■ **What is expected**
The answer is to be one number: the count of lines in this listing that have the string "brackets".

■ **Information provided**
------------------------------------------------
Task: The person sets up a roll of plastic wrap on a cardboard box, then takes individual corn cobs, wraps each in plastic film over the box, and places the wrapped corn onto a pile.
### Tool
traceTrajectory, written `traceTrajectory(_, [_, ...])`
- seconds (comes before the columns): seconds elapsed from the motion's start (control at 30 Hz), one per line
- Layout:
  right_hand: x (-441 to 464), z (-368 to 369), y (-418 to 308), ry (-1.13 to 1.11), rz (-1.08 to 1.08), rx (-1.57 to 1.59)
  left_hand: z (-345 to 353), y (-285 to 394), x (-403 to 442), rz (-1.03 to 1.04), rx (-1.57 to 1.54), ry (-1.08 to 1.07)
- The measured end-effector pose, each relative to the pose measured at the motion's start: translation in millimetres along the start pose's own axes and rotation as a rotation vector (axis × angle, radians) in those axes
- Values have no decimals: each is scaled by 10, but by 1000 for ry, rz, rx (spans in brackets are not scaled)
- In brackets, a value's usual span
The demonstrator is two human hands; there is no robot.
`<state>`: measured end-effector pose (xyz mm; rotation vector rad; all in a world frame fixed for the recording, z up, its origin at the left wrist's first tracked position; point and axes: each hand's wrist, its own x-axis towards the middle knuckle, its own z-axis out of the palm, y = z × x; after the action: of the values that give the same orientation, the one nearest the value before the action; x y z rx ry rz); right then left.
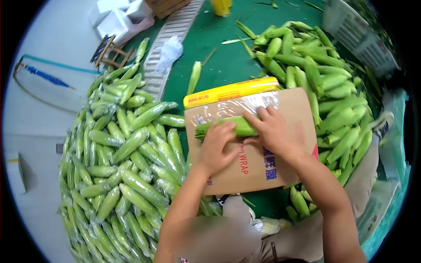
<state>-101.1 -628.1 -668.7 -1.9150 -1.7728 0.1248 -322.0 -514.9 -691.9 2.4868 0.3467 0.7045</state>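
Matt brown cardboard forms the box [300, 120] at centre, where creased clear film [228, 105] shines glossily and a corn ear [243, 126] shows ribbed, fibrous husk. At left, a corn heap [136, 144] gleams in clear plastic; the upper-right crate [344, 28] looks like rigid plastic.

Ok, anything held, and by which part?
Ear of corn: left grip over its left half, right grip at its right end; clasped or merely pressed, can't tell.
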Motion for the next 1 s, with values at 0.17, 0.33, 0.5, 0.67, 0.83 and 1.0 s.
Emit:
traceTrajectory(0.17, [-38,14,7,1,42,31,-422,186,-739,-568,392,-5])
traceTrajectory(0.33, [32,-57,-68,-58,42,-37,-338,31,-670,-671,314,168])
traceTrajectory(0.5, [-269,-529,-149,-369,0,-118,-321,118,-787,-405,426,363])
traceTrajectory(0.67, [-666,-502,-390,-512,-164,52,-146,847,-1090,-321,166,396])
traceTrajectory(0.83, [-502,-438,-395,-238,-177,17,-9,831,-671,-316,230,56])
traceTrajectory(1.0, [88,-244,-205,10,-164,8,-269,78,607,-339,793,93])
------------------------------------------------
■ **Completed exercise**
2